▶ [What to do] Copy the lines below verbatim, but only from the line containing "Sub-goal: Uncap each" through the end of the data.

——

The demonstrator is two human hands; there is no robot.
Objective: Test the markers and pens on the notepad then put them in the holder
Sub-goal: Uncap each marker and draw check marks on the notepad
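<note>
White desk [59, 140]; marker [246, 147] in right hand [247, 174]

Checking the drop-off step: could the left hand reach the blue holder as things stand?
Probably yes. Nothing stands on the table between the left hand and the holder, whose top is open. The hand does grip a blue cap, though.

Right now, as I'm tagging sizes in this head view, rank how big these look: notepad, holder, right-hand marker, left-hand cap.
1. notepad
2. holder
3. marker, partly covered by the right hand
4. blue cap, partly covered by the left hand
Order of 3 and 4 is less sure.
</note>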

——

▶ [Task solution]
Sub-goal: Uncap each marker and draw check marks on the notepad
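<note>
White desk [59, 140]; marker [246, 147] in right hand [247, 174]

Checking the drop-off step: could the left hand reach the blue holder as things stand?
Probably yes. Nothing stands on the table between the left hand and the holder, whose top is open. The hand does grip a blue cap, though.

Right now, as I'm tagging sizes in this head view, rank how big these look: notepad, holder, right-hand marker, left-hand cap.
1. notepad
2. holder
3. marker, partly covered by the right hand
4. blue cap, partly covered by the left hand
Order of 3 and 4 is less sure.
</note>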

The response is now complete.